• **Task description**: Reproduce the entire listing exactly as written, apart from its pictures.
───── Provided data
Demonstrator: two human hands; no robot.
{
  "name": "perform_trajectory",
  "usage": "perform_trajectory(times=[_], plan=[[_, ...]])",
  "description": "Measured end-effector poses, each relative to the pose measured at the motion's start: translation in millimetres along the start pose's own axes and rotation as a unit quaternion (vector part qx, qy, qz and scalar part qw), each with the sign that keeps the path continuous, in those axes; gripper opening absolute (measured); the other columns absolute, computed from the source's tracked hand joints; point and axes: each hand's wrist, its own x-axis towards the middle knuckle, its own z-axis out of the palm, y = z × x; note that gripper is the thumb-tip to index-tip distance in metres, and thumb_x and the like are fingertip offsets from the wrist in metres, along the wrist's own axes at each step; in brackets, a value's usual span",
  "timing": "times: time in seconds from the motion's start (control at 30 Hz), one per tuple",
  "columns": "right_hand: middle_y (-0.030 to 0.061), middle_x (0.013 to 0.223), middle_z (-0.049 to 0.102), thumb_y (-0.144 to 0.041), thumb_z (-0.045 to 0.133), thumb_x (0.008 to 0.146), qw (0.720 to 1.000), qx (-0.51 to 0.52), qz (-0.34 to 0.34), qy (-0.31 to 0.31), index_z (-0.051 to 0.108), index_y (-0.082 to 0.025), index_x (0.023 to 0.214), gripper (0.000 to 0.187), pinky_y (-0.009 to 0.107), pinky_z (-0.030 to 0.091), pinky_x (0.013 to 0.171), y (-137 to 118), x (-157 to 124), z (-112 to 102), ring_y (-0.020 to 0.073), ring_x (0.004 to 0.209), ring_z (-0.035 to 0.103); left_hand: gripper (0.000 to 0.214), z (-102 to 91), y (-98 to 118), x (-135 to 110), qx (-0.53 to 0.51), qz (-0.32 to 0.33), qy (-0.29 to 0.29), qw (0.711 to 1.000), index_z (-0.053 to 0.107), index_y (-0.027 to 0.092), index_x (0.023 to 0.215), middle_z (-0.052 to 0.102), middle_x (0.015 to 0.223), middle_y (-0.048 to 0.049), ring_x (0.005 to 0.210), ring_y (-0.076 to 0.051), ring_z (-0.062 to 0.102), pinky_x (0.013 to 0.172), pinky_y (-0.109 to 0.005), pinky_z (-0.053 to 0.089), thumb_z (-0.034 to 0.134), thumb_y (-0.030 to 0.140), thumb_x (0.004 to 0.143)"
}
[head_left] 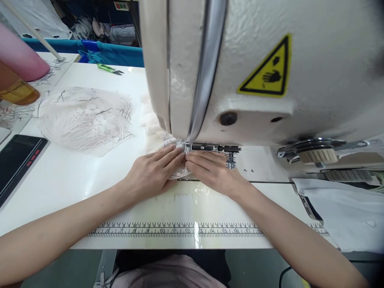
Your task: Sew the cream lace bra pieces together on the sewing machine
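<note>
Lace fabric (181, 173), white and sheer, lies under the needle area of a sewing machine (192, 80). My left hand (151, 170) rests on it from the left, fingers stretched out and flat, their tips close beside the presser foot (186, 148). From the right, my right hand (214, 170) lies with extended fingers at the lace's edge, its fingertips nearly meeting those of the left. The machine head hides the needle from above. Part of the pale lace shows behind my left hand, running back along the machine.
Another lace piece (87, 120) with dark loose threads lies to the left. Green thread snips (109, 69) sit at the back. A phone (19, 160) and thread cones (24, 56) are far left. A ruler strip (186, 231) runs along the front edge; white cloth (345, 212) lies right.
</note>
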Motion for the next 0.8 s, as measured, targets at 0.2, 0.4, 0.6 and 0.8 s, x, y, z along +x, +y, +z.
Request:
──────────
• **Result of the task**:
Demonstrator: two human hands; no robot.
{
  "name": "perform_trajectory",
  "usage": "perform_trajectory(times=[_], plan=[[_, ...]])",
  "description": "Measured end-effector poses, each relative to the pose measured at the motion's start: translation in millimetres along the start pose's own axes and rotation as a unit quaternion (vector part qx, qy, qz and scalar part qw), each with the sign that keeps the path continuous, in those axes; gripper opening absolute (measured); the other columns absolute, computed from the source's tracked hand joints; point and axes: each hand's wrist, its own x-axis towards the middle knuckle, its own z-axis out of the palm, y = z × x; note that gripper is the thumb-tip to index-tip distance in metres, and thumb_x and the like are fingertip offsets from the wrist in metres, along the wrist's own axes at each step; in brackets, a value's usual span",
  "timing": "times: time in seconds from the motion's start (control at 30 Hz), one per tuple",
  "columns": "right_hand: middle_y (-0.030 to 0.061), middle_x (0.013 to 0.223), middle_z (-0.049 to 0.102), thumb_y (-0.144 to 0.041), thumb_z (-0.045 to 0.133), thumb_x (0.008 to 0.146), qw (0.720 to 1.000), qx (-0.51 to 0.52), qz (-0.34 to 0.34), qy (-0.31 to 0.31), index_z (-0.051 to 0.108), index_y (-0.082 to 0.025), index_x (0.023 to 0.214), gripper (0.000 to 0.187), pinky_y (-0.009 to 0.107), pinky_z (-0.030 to 0.091), pinky_x (0.013 to 0.171), y (-137 to 118), x (-157 to 124), z (-112 to 102), ring_y (-0.020 to 0.073), ring_x (0.004 to 0.209), ring_z (-0.035 to 0.103); left_hand: gripper (0.000 to 0.214), z (-102 to 91), y (-98 to 118), x (-135 to 110), qx (-0.53 to 0.51), qz (-0.32 to 0.33), qy (-0.29 to 0.29), qw (0.711 to 1.000), index_z (-0.053 to 0.107), index_y (-0.027 to 0.092), index_x (0.023 to 0.215), middle_z (-0.052 to 0.102), middle_x (0.015 to 0.223), middle_y (-0.048 to 0.049), ring_x (0.005 to 0.210), ring_y (-0.076 to 0.051), ring_z (-0.062 to 0.102), pinky_x (0.013 to 0.172), pinky_y (-0.109 to 0.005), pinky_z (-0.053 to 0.089), thumb_z (-0.034 to 0.134), thumb_y (-0.030 to 0.140), thumb_x (0.004 to 0.143)"
}
[head_left] 
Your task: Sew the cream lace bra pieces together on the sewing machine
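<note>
Lace fabric (181, 173), white and sheer, lies under the needle area of a sewing machine (192, 80). My left hand (151, 170) rests on it from the left, fingers stretched out and flat, their tips close beside the presser foot (186, 148). From the right, my right hand (214, 170) lies with extended fingers at the lace's edge, its fingertips nearly meeting those of the left. The machine head hides the needle from above. Part of the pale lace shows behind my left hand, running back along the machine.
Another lace piece (87, 120) with dark loose threads lies to the left. Green thread snips (109, 69) sit at the back. A phone (19, 160) and thread cones (24, 56) are far left. A ruler strip (186, 231) runs along the front edge; white cloth (345, 212) lies right.
</note>
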Motion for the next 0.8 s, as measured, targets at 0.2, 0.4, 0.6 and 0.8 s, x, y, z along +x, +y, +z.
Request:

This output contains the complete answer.